I have started to discussed cut-off variants of MVN distributions because real word data samples may exhibit a MVN-like probability density only inside a central inner core of a broader distribution, which overall violates MVN-criteria. Actually, the distribution outside an identified core may strongly deviate from a MVN. For practical purposes and numerical analysis, we would nevertheless like to estimate the MVN’s covariance matrix Cov_Y from the distribution of data points confined to space of the ellipsoidal core at the distribution’s center.

In this post, we look a bit closer at the mathematics and in particular the integrals characterizing our problem. We use definitions and conventions as described in the first post.
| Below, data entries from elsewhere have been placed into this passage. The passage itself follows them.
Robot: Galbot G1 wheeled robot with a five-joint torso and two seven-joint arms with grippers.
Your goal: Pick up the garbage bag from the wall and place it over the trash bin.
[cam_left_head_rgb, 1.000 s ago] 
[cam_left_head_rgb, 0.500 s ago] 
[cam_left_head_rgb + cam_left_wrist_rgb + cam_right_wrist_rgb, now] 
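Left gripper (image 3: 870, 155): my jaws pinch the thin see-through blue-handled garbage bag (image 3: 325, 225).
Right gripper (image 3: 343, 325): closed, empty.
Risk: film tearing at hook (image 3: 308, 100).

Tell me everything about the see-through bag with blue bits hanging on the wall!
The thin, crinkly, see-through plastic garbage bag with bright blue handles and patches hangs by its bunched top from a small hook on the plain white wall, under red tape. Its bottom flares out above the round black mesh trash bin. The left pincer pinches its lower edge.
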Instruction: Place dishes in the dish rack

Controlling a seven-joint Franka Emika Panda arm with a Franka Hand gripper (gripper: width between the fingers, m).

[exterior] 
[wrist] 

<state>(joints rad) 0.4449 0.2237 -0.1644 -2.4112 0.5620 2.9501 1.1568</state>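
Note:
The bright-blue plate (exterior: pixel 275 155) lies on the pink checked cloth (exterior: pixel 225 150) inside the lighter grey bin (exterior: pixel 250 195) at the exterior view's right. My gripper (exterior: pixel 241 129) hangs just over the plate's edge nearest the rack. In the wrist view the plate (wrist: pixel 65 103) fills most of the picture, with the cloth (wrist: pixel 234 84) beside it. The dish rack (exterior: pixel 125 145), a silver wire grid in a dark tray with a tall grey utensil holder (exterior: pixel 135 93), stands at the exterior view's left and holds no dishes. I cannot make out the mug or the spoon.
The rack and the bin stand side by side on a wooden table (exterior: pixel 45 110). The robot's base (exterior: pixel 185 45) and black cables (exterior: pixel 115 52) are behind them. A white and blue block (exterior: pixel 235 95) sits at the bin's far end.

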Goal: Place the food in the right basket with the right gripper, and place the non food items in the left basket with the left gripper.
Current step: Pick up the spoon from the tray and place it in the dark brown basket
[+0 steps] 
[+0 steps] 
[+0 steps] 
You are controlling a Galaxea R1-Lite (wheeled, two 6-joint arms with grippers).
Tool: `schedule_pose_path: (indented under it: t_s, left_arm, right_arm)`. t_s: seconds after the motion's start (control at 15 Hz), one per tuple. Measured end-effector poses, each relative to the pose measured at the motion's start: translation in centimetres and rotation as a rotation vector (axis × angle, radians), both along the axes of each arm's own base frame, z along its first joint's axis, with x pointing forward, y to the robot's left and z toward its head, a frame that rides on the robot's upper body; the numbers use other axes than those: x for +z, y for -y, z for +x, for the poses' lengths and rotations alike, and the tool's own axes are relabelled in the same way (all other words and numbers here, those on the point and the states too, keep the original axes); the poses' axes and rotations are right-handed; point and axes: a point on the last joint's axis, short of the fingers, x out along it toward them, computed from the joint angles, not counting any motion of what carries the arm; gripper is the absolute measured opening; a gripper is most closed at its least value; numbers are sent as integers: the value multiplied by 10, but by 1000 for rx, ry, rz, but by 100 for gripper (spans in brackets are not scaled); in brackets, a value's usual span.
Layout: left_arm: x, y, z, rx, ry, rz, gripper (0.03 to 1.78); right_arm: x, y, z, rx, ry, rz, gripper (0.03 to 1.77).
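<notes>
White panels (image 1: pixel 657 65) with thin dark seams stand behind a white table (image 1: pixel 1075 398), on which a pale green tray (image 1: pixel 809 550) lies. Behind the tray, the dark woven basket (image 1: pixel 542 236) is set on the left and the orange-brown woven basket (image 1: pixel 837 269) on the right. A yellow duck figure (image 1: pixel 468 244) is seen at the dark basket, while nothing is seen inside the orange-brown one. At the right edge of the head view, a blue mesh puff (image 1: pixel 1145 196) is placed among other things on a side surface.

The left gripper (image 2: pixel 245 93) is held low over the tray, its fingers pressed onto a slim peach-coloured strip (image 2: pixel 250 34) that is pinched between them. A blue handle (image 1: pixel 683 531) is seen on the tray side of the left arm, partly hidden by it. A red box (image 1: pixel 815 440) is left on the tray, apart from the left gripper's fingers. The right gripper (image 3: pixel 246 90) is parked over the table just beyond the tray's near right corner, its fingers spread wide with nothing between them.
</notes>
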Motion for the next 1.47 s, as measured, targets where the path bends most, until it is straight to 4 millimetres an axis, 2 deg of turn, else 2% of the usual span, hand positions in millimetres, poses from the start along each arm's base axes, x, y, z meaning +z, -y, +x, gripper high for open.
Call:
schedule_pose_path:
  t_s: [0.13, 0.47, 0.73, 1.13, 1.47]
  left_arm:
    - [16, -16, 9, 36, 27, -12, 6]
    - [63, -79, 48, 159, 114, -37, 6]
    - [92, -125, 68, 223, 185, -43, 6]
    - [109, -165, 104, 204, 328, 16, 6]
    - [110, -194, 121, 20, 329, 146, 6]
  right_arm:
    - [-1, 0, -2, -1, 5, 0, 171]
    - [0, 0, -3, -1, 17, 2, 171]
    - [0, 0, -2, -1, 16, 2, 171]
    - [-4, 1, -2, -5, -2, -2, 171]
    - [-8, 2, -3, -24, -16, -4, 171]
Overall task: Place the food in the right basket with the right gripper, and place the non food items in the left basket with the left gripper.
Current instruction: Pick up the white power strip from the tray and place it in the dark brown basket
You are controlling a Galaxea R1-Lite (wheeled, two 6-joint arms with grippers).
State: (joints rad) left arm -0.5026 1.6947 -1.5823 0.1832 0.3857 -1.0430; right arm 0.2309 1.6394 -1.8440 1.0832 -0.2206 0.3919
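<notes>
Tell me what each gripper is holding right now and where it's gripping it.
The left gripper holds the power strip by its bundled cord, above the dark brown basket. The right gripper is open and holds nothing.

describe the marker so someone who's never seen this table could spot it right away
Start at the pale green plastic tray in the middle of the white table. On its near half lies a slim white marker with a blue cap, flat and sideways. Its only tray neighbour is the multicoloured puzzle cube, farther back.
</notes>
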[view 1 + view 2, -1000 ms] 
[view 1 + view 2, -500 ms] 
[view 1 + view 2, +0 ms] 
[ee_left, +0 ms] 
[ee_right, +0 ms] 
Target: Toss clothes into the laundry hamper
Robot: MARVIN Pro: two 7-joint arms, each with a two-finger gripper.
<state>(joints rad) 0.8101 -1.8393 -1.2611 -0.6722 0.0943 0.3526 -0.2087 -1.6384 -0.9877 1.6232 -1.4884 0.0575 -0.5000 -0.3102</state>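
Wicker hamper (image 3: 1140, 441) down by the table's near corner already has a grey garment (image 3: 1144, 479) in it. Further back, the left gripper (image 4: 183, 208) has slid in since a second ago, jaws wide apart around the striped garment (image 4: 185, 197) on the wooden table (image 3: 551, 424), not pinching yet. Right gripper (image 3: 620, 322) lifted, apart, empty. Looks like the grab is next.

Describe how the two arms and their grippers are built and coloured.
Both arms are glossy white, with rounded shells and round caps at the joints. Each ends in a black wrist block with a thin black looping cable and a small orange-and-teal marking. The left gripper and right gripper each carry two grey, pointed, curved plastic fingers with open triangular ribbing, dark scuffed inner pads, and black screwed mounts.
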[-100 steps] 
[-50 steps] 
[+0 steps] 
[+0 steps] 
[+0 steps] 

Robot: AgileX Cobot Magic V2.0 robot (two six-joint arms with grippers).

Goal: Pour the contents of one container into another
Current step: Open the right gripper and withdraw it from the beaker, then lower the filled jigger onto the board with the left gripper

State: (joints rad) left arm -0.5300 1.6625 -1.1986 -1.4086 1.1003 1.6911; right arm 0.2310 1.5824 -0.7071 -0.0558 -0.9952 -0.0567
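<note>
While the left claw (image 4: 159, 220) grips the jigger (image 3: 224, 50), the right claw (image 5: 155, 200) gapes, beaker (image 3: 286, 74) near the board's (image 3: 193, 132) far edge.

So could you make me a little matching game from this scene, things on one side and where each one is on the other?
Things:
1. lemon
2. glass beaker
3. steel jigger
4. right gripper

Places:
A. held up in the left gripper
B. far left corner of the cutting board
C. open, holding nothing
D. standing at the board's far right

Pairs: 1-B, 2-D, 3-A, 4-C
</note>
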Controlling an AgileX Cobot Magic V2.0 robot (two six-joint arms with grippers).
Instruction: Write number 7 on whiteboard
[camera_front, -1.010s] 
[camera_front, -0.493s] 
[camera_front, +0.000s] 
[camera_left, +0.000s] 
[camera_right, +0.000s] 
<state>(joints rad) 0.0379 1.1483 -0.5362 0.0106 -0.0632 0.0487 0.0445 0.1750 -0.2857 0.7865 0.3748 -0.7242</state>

We will show that the covariance matrix Cov_Y of the infinitely extended MVN differs from the covariance matrix Cov_C of the core by just a factor – common for all matrix elements. In addition, we bring required the covariance integrals into a manageable form and indicate why and how we can use spherical polar coordinates to determine the covariance matrix of the n-dim ellipsoidal core.

Previous posts:

Covariance matrix of a cut-off Multivariate Normal Distribution – I – intricate integrals with exponentials over the volumes and surfaces of n-dimensional ellipsoids?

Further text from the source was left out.